Read through the listing below and copy each line in which the word "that" occurs.

- - - - -

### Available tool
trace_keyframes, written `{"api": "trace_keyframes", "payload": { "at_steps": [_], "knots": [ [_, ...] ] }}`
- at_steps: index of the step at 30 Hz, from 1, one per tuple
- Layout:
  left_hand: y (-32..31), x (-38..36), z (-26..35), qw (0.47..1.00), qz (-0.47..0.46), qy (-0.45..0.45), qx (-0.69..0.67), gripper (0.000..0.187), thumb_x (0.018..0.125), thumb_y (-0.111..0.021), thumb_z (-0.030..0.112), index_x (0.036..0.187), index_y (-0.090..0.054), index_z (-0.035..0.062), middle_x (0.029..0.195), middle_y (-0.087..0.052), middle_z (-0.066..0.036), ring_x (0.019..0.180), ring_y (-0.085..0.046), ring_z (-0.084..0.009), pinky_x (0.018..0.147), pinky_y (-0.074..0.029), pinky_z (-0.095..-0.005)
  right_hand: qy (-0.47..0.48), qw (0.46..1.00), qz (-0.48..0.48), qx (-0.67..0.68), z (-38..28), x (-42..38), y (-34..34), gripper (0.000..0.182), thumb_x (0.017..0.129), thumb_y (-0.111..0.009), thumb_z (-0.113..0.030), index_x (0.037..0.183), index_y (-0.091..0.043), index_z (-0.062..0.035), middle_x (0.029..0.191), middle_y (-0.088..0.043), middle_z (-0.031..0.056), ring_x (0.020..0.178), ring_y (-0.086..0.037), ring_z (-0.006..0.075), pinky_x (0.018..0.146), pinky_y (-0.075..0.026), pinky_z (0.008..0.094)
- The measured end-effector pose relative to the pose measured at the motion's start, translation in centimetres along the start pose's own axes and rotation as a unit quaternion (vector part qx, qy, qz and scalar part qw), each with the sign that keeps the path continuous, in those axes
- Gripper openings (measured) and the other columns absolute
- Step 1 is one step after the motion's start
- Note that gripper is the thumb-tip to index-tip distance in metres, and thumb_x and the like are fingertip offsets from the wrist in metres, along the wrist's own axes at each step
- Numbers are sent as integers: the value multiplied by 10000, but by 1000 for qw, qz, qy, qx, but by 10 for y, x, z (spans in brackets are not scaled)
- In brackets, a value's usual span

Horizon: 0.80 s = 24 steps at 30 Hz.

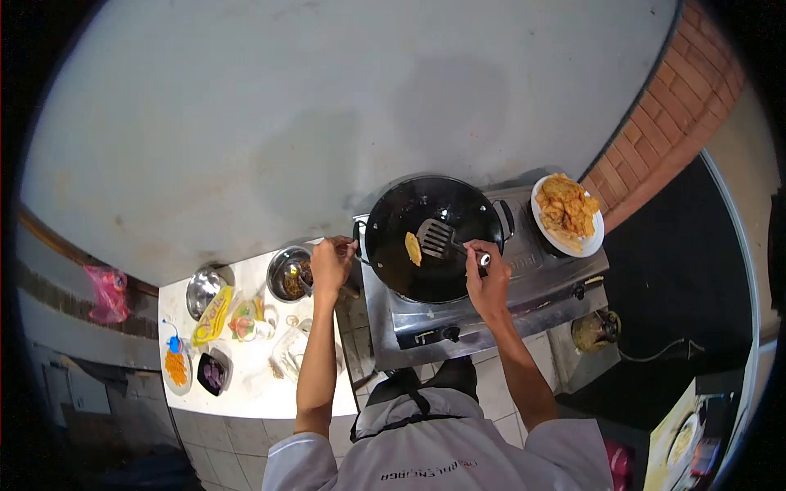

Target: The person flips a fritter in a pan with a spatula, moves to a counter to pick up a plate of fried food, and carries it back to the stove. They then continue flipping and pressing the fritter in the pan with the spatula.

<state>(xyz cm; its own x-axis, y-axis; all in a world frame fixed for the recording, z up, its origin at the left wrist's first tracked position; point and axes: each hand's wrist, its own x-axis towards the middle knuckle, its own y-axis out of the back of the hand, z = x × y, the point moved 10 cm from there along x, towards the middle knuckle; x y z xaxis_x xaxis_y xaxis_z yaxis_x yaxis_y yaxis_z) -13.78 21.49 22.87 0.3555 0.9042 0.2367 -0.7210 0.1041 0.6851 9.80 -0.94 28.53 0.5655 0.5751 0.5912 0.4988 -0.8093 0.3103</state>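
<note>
A black wok [409, 282] stands on the steel stove, with one yellow fried piece [413, 249] lying in it. My right hand [488, 274] is closed round the handle of a slotted spatula [436, 237], whose head is inside the wok just right of the piece. At the wok's left handle [358, 242] is my left hand [334, 258], its fingers bent together; whether they grip the handle is hard to make out. A white plate [569, 247] heaped with golden fried food [566, 206] sits at the stove's right end.
The steel stove [483, 317] has knobs along its front. On the white table [254, 401] at left are metal bowls [282, 274], a yellow packet [214, 315], a plate of orange pieces [176, 370] and a dark bowl [213, 373]. A grey wall [246, 98] rises behind.
</note>
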Motion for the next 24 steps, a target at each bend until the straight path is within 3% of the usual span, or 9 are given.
{"api": "trace_keyframes", "payload": {
  "at_steps": [3, 7, 9, 16, 24],
  "knots": [
    [0, 0, 5, 1000, -11, -13, -8, 199, 796, -727, 215, 864, -714, 29, 732, -683, -149, 675, -679, -264, 641, -520, -346, -71, 997, -8, 34, 0, -9, -3, 106, 888, -604, -22, 980, -579, 25, 854, -653, 116, 666, -625, 124, 520, -480, 248],
    [-2, 3, -2, 999, -19, 27, -28, 192, 791, -734, 206, 859, -713, 28, 736, -687, -142, 675, -681, -247, 651, -520, -336, -56, 998, -3, 17, -10, -13, 2, 106, 888, -608, -23, 971, -577, 35, 838, -646, 121, 655, -623, 121, 520, -497, 252],
    [-2, 4, -6, 999, -23, 33, -21, 202, 793, -733, 210, 866, -709, 23, 742, -691, -131, 676, -682, -242, 653, -519, -339, -46, 999, 13, 19, -10, -11, 5, 96, 891, -603, -21, 963, -579, 37, 826, -647, 121, 633, -619, 117, 520, -496, 251],
    [0, 4, -6, 998, -16, 27, -47, 207, 796, -733, 219, 872, -708, 28, 754, -695, -112, 673, -681, -226, 652, -517, -338, -156, 975, 137, 79, 24, -12, 48, 151, 942, -554, -113, 942, -559, 38, 823, -662, 94, 597, -605, 96, 497, -500, 240],
    [-1, -2, -10, 998, -22, 36, -54, 221, 784, -748, 205, 890, -703, 17, 736, -691, -122, 639, -670, -203, 620, -512, -313, -175, 969, 163, 62, 30, -10, 71, 207, 958, -545, -161, 910, -584, 37, 738, -634, 66, 543, -555, 79, 473, -438, 232]
  ]
}}
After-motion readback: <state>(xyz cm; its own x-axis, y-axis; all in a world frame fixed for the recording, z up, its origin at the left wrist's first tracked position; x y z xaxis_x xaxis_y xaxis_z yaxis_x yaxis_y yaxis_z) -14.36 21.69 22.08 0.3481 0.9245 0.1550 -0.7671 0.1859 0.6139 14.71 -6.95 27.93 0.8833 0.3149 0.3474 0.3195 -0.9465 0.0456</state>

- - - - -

**Solution for this problem**
- The measured end-effector pose relative to the pose measured at the motion's start, translation in centimetres along the start pose's own axes and rotation as a unit quaternion (vector part qx, qy, qz and scalar part qw), each with the sign that keeps the path continuous, in those axes
- Note that gripper is the thumb-tip to index-tip distance in metres, and thumb_x and the like are fingertip offsets from the wrist in metres, along the wrist's own axes at each step

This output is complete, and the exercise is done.